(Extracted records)
--------------------------------

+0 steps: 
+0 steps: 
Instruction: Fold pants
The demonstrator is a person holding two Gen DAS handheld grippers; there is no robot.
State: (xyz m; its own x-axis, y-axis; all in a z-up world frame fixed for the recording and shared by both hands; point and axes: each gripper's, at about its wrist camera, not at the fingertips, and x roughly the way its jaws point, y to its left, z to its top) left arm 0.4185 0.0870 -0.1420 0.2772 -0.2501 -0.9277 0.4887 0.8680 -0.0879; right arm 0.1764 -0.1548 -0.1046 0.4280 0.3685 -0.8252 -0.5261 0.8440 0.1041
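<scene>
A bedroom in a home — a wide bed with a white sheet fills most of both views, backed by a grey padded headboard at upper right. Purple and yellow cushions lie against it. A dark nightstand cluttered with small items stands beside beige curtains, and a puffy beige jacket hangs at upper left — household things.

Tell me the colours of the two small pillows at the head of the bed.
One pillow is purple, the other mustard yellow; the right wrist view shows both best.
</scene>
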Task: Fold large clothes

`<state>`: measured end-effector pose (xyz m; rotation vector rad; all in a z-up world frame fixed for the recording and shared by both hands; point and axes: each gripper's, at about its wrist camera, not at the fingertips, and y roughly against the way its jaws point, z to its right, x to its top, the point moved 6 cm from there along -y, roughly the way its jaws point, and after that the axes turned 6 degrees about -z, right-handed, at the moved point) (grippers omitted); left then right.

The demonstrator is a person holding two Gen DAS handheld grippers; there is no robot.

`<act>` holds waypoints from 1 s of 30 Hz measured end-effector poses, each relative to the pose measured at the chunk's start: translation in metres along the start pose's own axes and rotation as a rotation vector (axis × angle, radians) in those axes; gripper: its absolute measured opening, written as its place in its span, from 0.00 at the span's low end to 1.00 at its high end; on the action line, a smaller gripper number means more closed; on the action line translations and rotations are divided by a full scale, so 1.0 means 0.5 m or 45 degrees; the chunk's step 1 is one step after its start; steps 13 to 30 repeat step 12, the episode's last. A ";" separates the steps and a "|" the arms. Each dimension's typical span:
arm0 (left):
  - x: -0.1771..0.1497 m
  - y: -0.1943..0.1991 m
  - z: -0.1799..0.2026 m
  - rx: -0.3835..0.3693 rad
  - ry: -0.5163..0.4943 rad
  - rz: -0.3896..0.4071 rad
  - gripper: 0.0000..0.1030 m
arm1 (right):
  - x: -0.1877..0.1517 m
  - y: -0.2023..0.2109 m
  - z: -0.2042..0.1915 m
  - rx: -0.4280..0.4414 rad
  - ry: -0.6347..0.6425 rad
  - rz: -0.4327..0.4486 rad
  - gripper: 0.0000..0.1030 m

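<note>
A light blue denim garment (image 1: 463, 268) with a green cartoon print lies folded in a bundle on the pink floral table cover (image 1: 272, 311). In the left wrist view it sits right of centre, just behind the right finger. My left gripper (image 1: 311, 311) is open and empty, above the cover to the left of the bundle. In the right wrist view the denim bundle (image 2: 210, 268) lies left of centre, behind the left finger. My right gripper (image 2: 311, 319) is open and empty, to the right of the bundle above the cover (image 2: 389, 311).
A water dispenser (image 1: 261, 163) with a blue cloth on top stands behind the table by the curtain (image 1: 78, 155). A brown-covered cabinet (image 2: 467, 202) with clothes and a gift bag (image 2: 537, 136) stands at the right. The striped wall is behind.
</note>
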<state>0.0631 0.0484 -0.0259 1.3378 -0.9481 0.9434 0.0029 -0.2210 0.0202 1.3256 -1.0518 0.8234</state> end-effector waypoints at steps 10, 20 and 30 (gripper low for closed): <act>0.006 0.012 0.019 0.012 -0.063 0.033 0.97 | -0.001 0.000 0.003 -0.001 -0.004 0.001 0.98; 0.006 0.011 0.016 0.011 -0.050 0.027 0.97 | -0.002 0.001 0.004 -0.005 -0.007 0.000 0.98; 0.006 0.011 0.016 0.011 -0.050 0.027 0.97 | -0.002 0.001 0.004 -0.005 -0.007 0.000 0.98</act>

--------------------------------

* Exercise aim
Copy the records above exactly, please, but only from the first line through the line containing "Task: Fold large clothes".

* Solution for this problem
+0 steps: 
+0 steps: 
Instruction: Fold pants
The demonstrator is a person holding two Gen DAS handheld grippers; there is no robot.
State: (xyz m; its own x-axis, y-axis; all in a z-up world frame fixed for the recording and shared by both hands; point and axes: each gripper's, at about its wrist camera, not at the fingertips, and x roughly the way its jaws point, y to its left, z to its top) left arm 0.4185 0.0870 -0.1420 0.2772 -0.2501 -0.9277 0.4887 0.8680 -0.0879; right arm 0.1764 -0.1548 -0.1046 0.4280 0.3685 -0.8252 -0.5261 0.8440 0.1041
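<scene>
A bedroom in a home — a wide bed with a white sheet fills most of both views, backed by a grey padded headboard at upper right. Purple and yellow cushions lie against it. A dark nightstand cluttered with small items stands beside beige curtains, and a puffy beige jacket hangs at upper left — household things.

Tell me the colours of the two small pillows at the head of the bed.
One pillow is purple, the other mustard yellow; the right wrist view shows both best.
</scene>
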Task: Fold large clothes

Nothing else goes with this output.